# Swift factory visit- Greengrass park



## maddie (Jan 4, 2006)

Hi We have just got back from g/g park and to all who are staying there tomorrow DO NOT USE SAT NAV POST CODE but either beverly or bandesbrough.It is about four miles from beverly on the main bridlington rd.You cannot miss the signs. but if you take the second turn on the roundabout into the village then turn right at the costcutter,then (30 yrds)the rd bends right GO stright on for about 2.5 mls on a narrow country lane. Watch out if it is frosty as it is slippy on a couple of bends
terry
ps if a mod knows how to pass this info to the visitors please do so as the post code will take them onto a farm track about 12 mls out (do not ask)


----------



## LadyJ (May 9, 2005)

Hi Terry,

Yes I had sort of realised the post code would not get us there :roll: and have posted on the Swift \visit 1 thread so hopefully all attendees will get there ok.
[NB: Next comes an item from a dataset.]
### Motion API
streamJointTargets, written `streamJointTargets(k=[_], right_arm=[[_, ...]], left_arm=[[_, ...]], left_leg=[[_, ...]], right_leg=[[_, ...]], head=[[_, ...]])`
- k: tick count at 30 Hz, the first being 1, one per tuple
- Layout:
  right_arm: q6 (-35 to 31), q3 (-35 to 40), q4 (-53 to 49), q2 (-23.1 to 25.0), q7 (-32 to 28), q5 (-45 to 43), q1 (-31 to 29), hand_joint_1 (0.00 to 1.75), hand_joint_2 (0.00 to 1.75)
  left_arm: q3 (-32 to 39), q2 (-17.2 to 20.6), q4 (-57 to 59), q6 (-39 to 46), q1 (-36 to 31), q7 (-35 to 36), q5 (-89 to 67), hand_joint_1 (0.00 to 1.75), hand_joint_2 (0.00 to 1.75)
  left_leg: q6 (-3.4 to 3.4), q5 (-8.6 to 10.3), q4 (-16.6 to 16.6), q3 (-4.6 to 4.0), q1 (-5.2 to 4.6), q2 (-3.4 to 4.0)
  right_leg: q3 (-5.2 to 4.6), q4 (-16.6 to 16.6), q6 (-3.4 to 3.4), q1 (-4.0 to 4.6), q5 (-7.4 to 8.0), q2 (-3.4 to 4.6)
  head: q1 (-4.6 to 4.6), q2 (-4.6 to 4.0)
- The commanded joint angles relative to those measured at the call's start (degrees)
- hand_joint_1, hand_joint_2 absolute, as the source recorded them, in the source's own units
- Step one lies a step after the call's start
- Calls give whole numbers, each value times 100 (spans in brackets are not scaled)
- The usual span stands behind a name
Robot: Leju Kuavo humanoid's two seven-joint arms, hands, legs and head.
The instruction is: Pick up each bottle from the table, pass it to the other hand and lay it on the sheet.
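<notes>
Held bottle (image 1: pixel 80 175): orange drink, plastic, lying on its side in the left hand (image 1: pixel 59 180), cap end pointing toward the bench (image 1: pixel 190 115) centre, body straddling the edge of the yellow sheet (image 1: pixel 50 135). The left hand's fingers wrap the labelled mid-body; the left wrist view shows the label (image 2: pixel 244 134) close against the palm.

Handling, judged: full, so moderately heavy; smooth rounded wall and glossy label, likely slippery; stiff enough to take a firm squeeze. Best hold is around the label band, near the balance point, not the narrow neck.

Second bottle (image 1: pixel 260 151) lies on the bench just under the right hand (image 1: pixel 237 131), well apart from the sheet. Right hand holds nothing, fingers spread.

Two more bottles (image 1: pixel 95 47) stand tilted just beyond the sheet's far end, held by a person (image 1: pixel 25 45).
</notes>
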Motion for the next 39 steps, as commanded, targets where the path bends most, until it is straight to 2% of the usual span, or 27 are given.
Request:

Thanks for the warning though pity you didn't stay to meet us all if I had known you were going this weekend you could have put stickers out to guide us in :lol: 


Jacquie


----------



## maddie (Jan 4, 2006)

Hi Jacquie,it should be Brandesburton-oops-but clearly sign posted.Itried my new sat nav & old one to get there thinking it was bringing me in the back road only to find it is wrong.
Good luck & enjoy the visit 
terry


----------



## rickwiggans (May 10, 2006)

Ahh...now I realise what this visit is all about. Back of beyond caravan site (to quote Peter), narrow lanes, icy bends, tiny farm tracks, confusing directions. It's a plot by Swift management to kidnap us all!!


----------



## Rapide561 (Oct 1, 2005)

*Swift*



rickwiggans said:


> Ahh...now I realise what this visit is all about. Back of beyond caravan site (to quote Peter), narrow lanes, icy bends, tiny farm tracks, confusing directions. It's a plot by Swift management to kidnap us all!!


What would they want with us? I wonder what the ransom might be? Who will the ransom be delivered to? Will it be paid? I shall sleep with a chair behind the door!

Russell


----------